**Data extract**
----

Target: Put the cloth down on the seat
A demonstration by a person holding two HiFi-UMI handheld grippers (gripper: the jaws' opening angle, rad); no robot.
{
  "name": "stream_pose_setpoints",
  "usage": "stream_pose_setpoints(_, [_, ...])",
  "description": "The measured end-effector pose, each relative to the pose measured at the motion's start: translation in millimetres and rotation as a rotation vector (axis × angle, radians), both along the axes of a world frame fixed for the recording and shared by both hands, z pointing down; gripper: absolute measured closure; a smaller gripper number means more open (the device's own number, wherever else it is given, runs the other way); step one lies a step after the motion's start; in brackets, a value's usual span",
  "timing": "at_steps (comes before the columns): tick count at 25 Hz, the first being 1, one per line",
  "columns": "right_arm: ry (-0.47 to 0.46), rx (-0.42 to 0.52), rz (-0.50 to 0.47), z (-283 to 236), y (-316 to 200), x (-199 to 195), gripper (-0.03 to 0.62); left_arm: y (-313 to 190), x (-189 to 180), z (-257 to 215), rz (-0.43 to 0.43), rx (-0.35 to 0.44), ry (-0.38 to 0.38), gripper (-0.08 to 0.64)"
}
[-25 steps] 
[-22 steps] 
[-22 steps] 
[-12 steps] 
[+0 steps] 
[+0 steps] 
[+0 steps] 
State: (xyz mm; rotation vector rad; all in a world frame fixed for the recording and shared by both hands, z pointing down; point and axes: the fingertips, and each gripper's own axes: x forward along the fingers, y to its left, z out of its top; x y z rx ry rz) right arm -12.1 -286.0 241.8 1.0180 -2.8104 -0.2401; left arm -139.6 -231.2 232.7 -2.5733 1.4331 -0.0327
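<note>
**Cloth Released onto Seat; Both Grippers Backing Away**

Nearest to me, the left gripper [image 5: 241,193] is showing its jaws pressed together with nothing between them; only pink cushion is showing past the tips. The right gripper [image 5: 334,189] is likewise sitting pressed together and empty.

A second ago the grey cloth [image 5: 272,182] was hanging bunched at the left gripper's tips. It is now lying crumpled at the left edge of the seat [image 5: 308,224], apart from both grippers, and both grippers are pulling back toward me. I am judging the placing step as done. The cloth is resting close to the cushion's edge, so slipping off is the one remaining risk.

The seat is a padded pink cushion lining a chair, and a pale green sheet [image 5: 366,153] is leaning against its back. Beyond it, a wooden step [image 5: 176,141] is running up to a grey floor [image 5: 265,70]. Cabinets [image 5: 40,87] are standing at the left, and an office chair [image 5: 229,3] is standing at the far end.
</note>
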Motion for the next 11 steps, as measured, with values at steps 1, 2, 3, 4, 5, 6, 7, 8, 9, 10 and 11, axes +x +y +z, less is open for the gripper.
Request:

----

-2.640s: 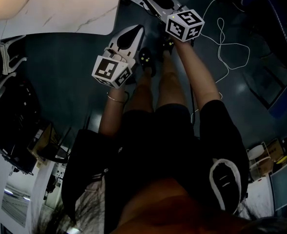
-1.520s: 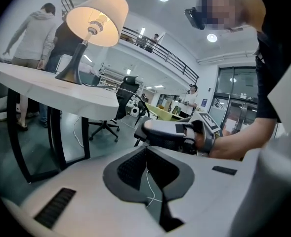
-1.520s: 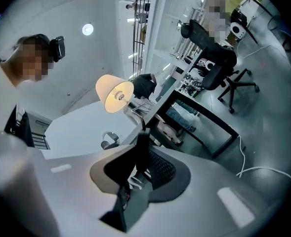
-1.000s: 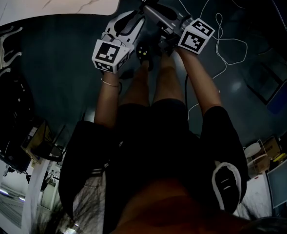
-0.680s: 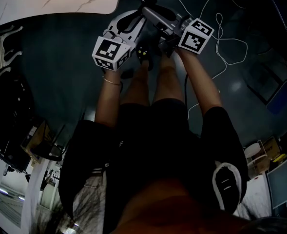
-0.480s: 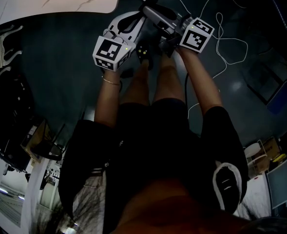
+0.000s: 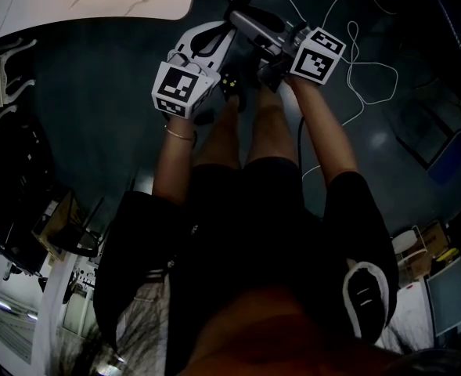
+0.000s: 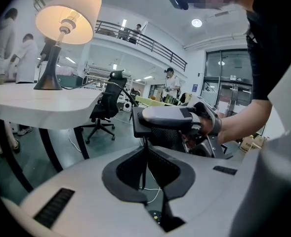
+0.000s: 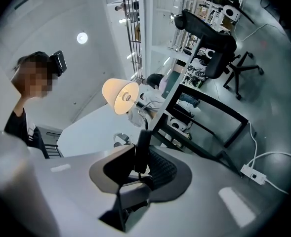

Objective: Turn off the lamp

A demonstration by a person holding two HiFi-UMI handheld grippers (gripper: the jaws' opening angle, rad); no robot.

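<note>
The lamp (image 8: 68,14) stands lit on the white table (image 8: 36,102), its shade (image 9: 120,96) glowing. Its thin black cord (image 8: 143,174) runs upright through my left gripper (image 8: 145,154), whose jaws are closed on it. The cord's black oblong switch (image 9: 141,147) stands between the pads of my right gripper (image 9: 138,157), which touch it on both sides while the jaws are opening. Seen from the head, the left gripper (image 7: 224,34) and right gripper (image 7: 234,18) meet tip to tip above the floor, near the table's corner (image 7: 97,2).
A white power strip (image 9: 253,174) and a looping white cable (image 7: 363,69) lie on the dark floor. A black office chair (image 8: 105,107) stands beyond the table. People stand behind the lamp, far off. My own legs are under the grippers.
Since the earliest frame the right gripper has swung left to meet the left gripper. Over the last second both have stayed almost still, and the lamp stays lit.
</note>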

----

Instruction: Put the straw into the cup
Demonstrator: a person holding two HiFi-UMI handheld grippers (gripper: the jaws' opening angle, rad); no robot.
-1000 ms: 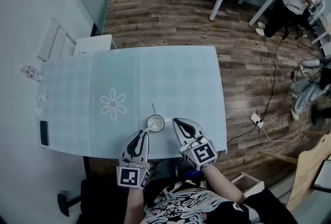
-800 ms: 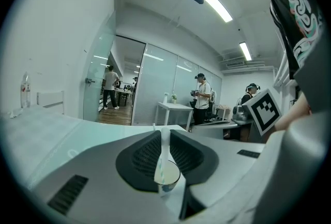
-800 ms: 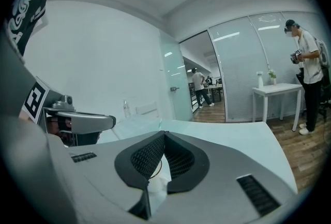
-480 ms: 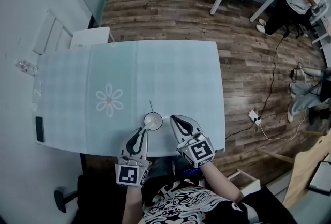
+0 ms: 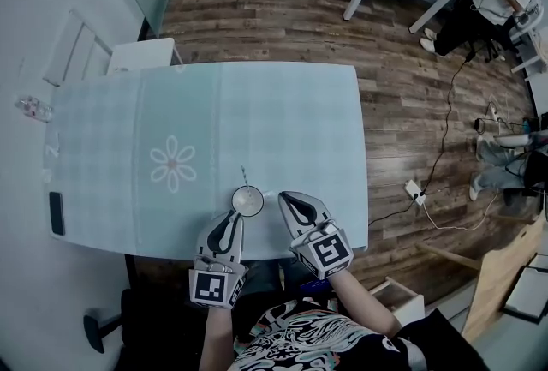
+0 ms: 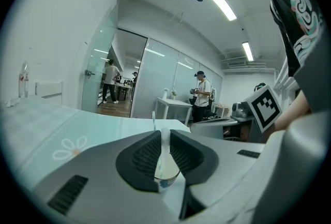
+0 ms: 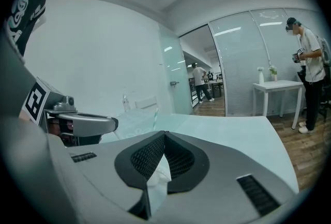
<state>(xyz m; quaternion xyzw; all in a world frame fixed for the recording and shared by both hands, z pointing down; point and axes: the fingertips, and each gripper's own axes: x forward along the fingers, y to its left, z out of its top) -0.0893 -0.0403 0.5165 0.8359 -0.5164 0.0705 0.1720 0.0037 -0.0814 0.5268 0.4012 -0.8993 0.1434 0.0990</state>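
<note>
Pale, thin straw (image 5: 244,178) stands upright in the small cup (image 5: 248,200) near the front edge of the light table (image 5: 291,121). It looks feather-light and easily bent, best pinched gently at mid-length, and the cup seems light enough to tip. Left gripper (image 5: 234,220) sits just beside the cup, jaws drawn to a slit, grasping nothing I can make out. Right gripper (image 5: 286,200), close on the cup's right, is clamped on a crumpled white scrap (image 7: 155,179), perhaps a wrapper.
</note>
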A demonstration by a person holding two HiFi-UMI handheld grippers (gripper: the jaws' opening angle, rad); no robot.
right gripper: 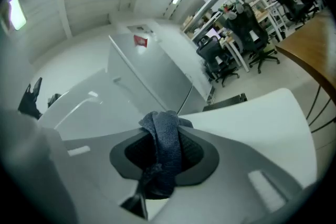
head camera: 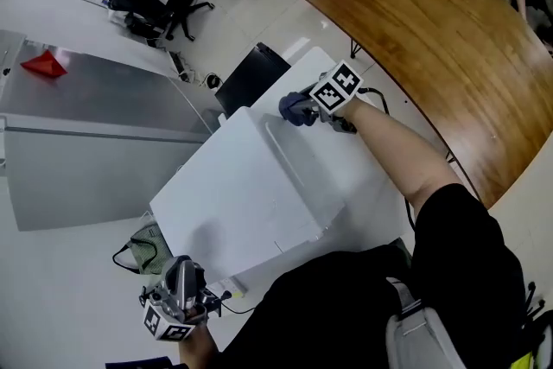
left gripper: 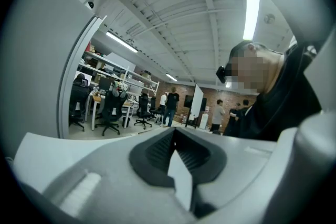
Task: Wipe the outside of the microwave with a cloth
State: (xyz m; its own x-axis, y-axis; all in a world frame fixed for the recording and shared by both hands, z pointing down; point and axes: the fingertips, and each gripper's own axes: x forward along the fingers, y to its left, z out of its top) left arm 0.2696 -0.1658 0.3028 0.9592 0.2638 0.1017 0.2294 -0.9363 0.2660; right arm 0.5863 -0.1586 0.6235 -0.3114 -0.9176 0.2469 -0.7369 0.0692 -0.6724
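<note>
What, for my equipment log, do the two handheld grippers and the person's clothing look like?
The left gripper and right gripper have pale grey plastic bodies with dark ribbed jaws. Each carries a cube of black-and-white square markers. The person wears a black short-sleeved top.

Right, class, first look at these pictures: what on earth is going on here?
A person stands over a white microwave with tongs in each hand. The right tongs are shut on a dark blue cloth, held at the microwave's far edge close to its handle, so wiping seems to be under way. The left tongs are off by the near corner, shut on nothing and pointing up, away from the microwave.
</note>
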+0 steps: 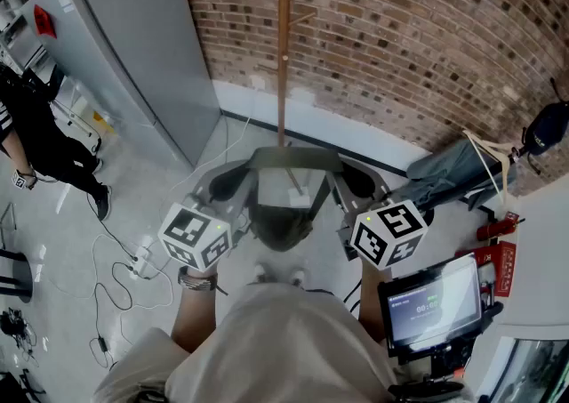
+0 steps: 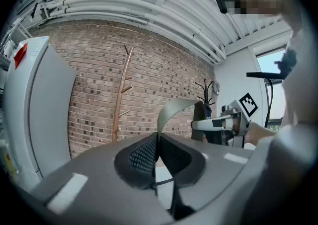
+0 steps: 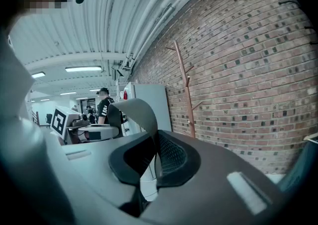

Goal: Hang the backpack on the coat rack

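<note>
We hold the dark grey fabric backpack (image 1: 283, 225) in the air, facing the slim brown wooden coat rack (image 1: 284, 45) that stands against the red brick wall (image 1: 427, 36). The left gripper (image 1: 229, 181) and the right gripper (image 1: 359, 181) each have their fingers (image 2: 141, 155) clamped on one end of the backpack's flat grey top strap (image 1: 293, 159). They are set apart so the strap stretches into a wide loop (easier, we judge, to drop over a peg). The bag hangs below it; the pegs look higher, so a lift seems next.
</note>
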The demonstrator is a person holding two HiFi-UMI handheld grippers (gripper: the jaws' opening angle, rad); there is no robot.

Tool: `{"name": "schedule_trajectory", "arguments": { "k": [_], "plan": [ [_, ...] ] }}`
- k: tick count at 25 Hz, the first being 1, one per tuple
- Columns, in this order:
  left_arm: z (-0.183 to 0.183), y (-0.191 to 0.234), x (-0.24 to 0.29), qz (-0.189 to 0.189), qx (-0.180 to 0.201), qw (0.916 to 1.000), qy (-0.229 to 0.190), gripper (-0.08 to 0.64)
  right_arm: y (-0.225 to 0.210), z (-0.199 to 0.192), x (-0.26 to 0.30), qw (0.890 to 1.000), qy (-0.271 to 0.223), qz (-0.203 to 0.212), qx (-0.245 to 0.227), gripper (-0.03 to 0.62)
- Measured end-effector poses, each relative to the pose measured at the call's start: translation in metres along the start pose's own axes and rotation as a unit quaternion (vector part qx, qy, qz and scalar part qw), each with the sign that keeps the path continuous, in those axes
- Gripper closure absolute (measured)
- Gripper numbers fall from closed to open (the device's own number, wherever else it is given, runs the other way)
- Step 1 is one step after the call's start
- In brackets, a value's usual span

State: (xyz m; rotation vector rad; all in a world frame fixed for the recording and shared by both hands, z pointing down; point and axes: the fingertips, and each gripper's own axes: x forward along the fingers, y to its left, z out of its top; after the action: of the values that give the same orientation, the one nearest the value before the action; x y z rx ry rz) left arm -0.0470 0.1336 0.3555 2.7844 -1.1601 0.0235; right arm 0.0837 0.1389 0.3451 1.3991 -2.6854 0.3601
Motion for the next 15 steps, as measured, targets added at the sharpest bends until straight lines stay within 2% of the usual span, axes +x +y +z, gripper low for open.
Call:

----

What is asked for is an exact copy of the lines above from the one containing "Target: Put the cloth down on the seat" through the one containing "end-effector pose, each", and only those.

**Response**
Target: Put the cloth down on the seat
A demonstration by a person holding two HiFi-UMI handheld grippers (gripper: the jaws' opening angle, rad); no robot.
{
  "name": "stream_pose_setpoints",
  "usage": "stream_pose_setpoints(_, [_, ...])",
  "description": "The measured end-effector pose, each relative to the pose measured at the motion's start: translation in millimetres and rotation as a rotation vector (axis × angle, radians), both along the axes of a world frame fixed for the recording and shared by both hands, z pointing down; gripper: absolute measured closure; a smaller gripper number means more open (the device's own number, wherever else it is given, runs the other way); step one lies a step after the motion's start; in brackets, a value's usual span",

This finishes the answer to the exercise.